The problem occurs when I use the slicer to filter on ‘Workforce Type’.

Slicing on ‘Contractor produces an average of 1,924.33 hours per day!?

 

dashboard-ContractorSlicer-ResultBAD.jpg

 

Slicing on ‘Employee’ produces an average of 2,221.07 hours per day!?

dashboard-EmployeeSlicer-ResultBAD.jpg 

Before the last update to the On Premise Data Gateway, which broke the connection to our SQL Server warehouse, I turned on tracing and captured the SQL being generated. When I found the SQL for the query with the slicer I noticed that the WHERE clause had gotten very complex without a discernable reason.

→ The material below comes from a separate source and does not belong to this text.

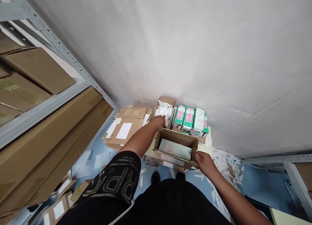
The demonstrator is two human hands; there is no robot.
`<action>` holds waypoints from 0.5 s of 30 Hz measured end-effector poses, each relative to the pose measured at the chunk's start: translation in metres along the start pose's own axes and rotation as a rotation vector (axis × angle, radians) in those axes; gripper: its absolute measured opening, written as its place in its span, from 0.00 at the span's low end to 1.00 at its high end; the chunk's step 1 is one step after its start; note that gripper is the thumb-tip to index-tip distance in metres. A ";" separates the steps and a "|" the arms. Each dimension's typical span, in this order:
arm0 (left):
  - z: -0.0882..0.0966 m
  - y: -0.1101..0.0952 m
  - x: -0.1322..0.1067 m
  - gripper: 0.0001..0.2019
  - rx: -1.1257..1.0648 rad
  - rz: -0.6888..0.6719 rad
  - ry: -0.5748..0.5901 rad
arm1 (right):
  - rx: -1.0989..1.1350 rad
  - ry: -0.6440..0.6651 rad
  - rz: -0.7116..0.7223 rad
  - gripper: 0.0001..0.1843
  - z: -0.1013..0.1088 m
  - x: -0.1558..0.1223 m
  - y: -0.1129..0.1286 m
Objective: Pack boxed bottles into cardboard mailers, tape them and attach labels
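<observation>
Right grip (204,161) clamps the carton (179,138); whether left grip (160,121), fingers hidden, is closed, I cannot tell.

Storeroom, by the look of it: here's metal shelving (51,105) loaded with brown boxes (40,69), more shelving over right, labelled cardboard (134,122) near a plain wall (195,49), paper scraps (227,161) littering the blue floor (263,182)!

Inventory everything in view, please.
Wall: one, grey, ahead
Floor: one, blue, below
Open box: one, brown, lower centre
Inner carton: one, whitish, inside
Paper-filled box: one, brown, behind-left
Cartons: three, green-pink, near wall
Pale carton: one, white, among those
Cardboard: several, brown, left
Racks: two, grey, both sides
Stored boxes: several, brown, left rack
Scraps: many, white, floor
Shoes: two, black, below
Left grip: one, at paper-filled box
Right grip: one, holding open box
</observation>
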State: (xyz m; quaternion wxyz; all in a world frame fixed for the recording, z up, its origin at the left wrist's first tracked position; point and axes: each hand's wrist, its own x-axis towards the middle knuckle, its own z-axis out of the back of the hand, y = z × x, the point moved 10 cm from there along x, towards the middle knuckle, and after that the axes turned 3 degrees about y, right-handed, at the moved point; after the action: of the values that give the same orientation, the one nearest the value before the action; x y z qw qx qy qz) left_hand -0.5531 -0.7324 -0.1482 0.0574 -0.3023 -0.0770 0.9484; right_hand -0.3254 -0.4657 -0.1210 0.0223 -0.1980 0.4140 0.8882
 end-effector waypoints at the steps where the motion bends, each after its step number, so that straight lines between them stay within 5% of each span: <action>1: 0.000 -0.001 0.000 0.35 0.006 -0.034 -0.013 | -0.004 -0.018 -0.013 0.20 -0.003 -0.002 0.001; 4: 0.000 -0.002 -0.001 0.21 0.007 -0.128 -0.039 | 0.067 -0.019 -0.081 0.20 -0.017 -0.011 0.006; 8: 0.014 0.008 -0.011 0.14 -0.038 -0.196 -0.119 | 0.163 -0.042 -0.161 0.20 -0.035 -0.022 0.009; 15: 0.079 0.044 -0.087 0.19 -0.258 -0.305 -0.474 | 0.076 -0.121 -0.165 0.21 -0.050 -0.020 0.012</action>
State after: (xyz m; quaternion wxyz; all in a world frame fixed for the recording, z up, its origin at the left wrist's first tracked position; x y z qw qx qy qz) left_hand -0.5312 -0.7982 -0.0429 0.1409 -0.0625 -0.2524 0.9553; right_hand -0.2923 -0.5082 -0.1340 0.1278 -0.1764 0.4274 0.8774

Unfortunately I no longer have the gateway logs as I deleted them during the latest software update.

 

The current YTD measure doesn’t calculate the AVERAGE correctly but the prior Year measure AVERAGE does.

The difference is a second FILTER in the CALCULATE.

 

Here are the two measures.

 

_avgWorkHoursCurrYTD =

  VAR varCurrentYear = 'FactWorkHours'[_CurrentYear]

  VAR varMAXPeriodOfYear = 'FactWorkHours'[_MAXPeriodOfYear]

RETURN

  CALCULATE(

  AVERAGE( 'FactWorkHours'[WhAvg Allocated Hours]),

  FILTER( 'FactWorkHours','FactWorkHours'[WhAvg Pay Period Year] = varCurrentYear),

  FILTER( 'FactWorkHours','FactWorkHours'[WhAvg Pay Period Of Year] < varMAXPeriodOfYear)

  )

 

_avgWorkHoursPriorYear =

  VAR thePriorYear = 'FactWorkHours'[_PriorYear]

RETURN

  CALCULATE(

  AVERAGE( 'FactWorkHours'[WhAvg Allocated Hours]),

  FILTER( 'FactWorkHours','FactWorkHours'[WhAvg Pay Period Year] = thePriorYear)

  )

If the FILTER shown in Bold is removed the amount calculates correctly.

If  the data is Imported into the .pbix the current YTD average measure is calculated correctly.

Status: Needs Info
Comments
v-haibl-msft
Employee

@BobHaze

 

How abuot the result if we change the FILTER part of current YTD average measure as below?

 

_avgWorkHoursCurrYTD =
VAR varCurrentYear = 'FactWorkHours'[_CurrentYear]
VAR varMAXPeriodOfYear = 'FactWorkHours'[_MAXPeriodOfYear]
RETURN
    CALCULATE (
        AVERAGE ( 'FactWorkHours'[WhAvg Allocated Hours] ),
        FILTER (
            ALLSELECTED ( 'FactWorkHours' ),
            'FactWorkHours'[WhAvg Pay Period Year] = varCurrentYear
                && 'FactWorkHours'[WhAvg Pay Period Of Year] < varMAXPeriodOfYear
        )
    )

 

Best Regards,
Herbert

Vicky_Song
Impactful Individual
Status changed to: Needs Info
 
BobHaze
Frequent Visitor

@v-haibl-msft

 

Thank you for your suggestion. 

I made the change to the measure and it did not result in correct values.

The results did change slightly, Employee = 2,217.89 and Contractor=1,934.61 but the average should be somewhere around 8.5 hours/ day.

 

This may be very difficult to diagnose until we get our Gateway installation working again.

The culprit is definitely the SQL being produced and I think once it is available from the trace it will be easier to figure out.